Activity
The answer must consist of the listing, reproduced exactly.

Given information
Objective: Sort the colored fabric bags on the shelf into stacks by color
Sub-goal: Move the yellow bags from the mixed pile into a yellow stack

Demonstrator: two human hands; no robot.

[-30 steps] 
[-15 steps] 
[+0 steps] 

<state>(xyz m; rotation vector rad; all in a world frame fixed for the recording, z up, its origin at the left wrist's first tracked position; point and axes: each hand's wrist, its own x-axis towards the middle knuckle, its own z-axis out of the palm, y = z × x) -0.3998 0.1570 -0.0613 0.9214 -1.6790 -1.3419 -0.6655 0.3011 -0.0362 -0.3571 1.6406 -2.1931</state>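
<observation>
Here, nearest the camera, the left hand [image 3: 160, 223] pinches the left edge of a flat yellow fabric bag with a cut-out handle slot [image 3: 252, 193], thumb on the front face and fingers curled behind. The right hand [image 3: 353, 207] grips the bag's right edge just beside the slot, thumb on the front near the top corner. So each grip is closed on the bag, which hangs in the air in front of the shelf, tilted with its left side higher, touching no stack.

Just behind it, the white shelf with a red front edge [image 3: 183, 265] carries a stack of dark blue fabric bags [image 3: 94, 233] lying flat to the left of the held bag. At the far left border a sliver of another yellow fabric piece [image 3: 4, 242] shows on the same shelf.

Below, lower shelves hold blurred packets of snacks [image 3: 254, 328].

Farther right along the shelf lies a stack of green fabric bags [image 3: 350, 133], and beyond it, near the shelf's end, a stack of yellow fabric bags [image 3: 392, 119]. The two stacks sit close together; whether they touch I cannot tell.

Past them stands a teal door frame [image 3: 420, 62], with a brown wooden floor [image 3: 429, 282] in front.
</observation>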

Solution to this task
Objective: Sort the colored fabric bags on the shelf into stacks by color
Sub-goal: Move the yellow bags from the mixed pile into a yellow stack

Demonstrator: two human hands; no robot.

[-30 steps] 
[-15 steps] 
[+0 steps] 

<state>(xyz m; rotation vector rad; all in a world frame fixed for the recording, z up, its origin at the left wrist's first tracked position; point and axes: each hand's wrist, its own x-axis towards the middle knuckle, its own z-axis out of the palm, y = z × x) -0.3998 0.1570 -0.0613 0.9214 -1.6790 -1.3419 -0.6655 0.3011 -0.0362 -0.3571 1.6406 -2.1931</state>
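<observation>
Here, nearest the camera, the left hand [image 3: 160, 223] pinches the left edge of a flat yellow fabric bag with a cut-out handle slot [image 3: 252, 193], thumb on the front face and fingers curled behind. The right hand [image 3: 353, 207] grips the bag's right edge just beside the slot, thumb on the front near the top corner. So each grip is closed on the bag, which hangs in the air in front of the shelf, tilted with its left side higher, touching no stack.

Just behind it, the white shelf with a red front edge [image 3: 183, 265] carries a stack of dark blue fabric bags [image 3: 94, 233] lying flat to the left of the held bag. At the far left border a sliver of another yellow fabric piece [image 3: 4, 242] shows on the same shelf.

Below, lower shelves hold blurred packets of snacks [image 3: 254, 328].

Farther right along the shelf lies a stack of green fabric bags [image 3: 350, 133], and beyond it, near the shelf's end, a stack of yellow fabric bags [image 3: 392, 119]. The two stacks sit close together; whether they touch I cannot tell.

Past them stands a teal door frame [image 3: 420, 62], with a brown wooden floor [image 3: 429, 282] in front.
</observation>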

No additional lines are needed for this answer.